"""Simple illustration of nested record arrays.

Note: possible numpy.loadtxt bug?"""

from StringIO import StringIO

import numpy as np
from numpy import array, dtype, loadtxt, recarray

# Consider the task of loading data that is stored in plain text in a file such
# as the string below, where the last block of numbers is meant to be
# interpreted as a single 2x3 int array, whose field name in the resulting
# structured array will be 'block'.
txtdata = StringIO("""
# name  x       y       block - 2x3 ints
aaaa	1.0	8.0	1 2 3 4 5 6
aaaa	2.0	7.4	2 11 22 3 4 5 6
bbbb	3.5	8.5	3 0 22 44 5 6
aaaa	6.4	4.0	4 1 3 33 54 65
aaaa	8.8	4.1	5 5 3 4 44 77
bbbb	5.5	9.1	6 3 4 5 0 55
bbbb	7.7	8.5	7 2 3 4 5 66
""")

# We make the dtype for it:
dt = dtype(dict(names=['name','x','y','block'],
                formats=['S4',float,float,(int,(2,3))]))

# And we load it with loadtxt and make a recarray version for convenience
data = loadtxt(txtdata,dt)
rdata = data.view(recarray)

# Unfortunately, if we look at the block data, it repeats the first number
# found.

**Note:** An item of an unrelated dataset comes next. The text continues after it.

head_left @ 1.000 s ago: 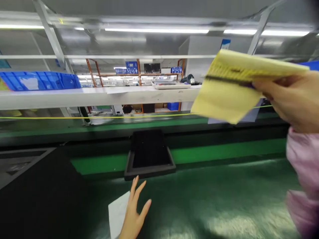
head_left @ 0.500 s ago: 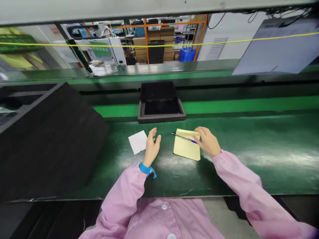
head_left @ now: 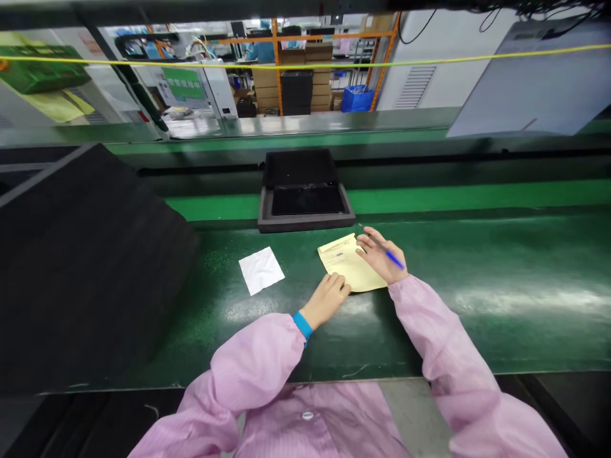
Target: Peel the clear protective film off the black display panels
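A yellow sheet of paper (head_left: 365, 272) lies on the green work surface, turned at a slant, with small writing near its upper left. My left hand (head_left: 328, 299), a blue band at its wrist, has curled fingers on the paper's lower left edge. Over the right side of the sheet, my right hand (head_left: 386, 259) holds a pen (head_left: 394, 259) with a blue end. The pen's dark tip points up and left, beyond the fingers. To the left, apart from both hands, a white square wipe (head_left: 261, 270) lies flat.
Behind the paper sits an open black foam box (head_left: 305, 224) with a dark flat panel inside. A large black foam block (head_left: 90, 267) takes up the left side. Across the back runs a yellow cord (head_left: 296, 66), and a hanging white sheet (head_left: 520, 83) is at upper right.
My left hand has moved right, from beside the wipe onto the paper. The paper has turned and its writing now shows. In my right hand the pen has swung to point up and away.
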The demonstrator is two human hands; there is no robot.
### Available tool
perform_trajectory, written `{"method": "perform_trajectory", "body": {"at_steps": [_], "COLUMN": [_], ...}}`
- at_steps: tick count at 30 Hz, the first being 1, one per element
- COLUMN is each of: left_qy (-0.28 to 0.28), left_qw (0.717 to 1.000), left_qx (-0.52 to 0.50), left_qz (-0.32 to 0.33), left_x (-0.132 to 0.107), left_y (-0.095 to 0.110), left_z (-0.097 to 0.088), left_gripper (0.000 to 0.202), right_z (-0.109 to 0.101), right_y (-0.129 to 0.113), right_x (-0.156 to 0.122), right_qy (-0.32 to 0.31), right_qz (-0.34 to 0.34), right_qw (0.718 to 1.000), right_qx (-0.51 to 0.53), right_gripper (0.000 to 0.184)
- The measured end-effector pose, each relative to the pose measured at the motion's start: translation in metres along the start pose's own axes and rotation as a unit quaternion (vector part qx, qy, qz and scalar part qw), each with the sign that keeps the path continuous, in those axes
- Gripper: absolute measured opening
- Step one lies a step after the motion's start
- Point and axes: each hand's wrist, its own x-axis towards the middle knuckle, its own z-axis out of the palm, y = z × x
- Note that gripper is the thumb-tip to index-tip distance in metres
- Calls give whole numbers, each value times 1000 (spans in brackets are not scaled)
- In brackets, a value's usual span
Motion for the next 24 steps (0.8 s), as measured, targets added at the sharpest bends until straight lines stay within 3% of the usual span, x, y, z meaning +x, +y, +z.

This seems to be a loadtxt bug:
# In [176]: rdata.block[0,1]
# Out[176]: array([1, 1, 1])  # we'd expect array([4, 5, 6])
if np.any(rdata.block[0,1] != array([4, 5, 6])):
    print 'WARNING: loadtxt bug??'

# A workaround can be used by doing a second pass on the file, loading the
# columns corresponding to the block as plain ints and doing a reassignment of
# that data into the original data.

# Rewind the data and reload only the 'block' of ints:
txtdata.seek(0)
block_data = loadtxt(txtdata,int,usecols=range(3,9))

# Let's work with a copy of the original so we can compare interactively...
rdata2 = rdata.copy()
# We assign to the block field in our real array the block_data one,
# appropriately reshaped
rdata2.block[:] = block_data.reshape(rdata.block.shape)

# Same check as before, with the new one
if np.any(rdata2.block[0,1] != array([4, 5, 6])):
    print 'WARNING: loadtxt bug??'
else:
    print 'Second pass - data loaded OK.'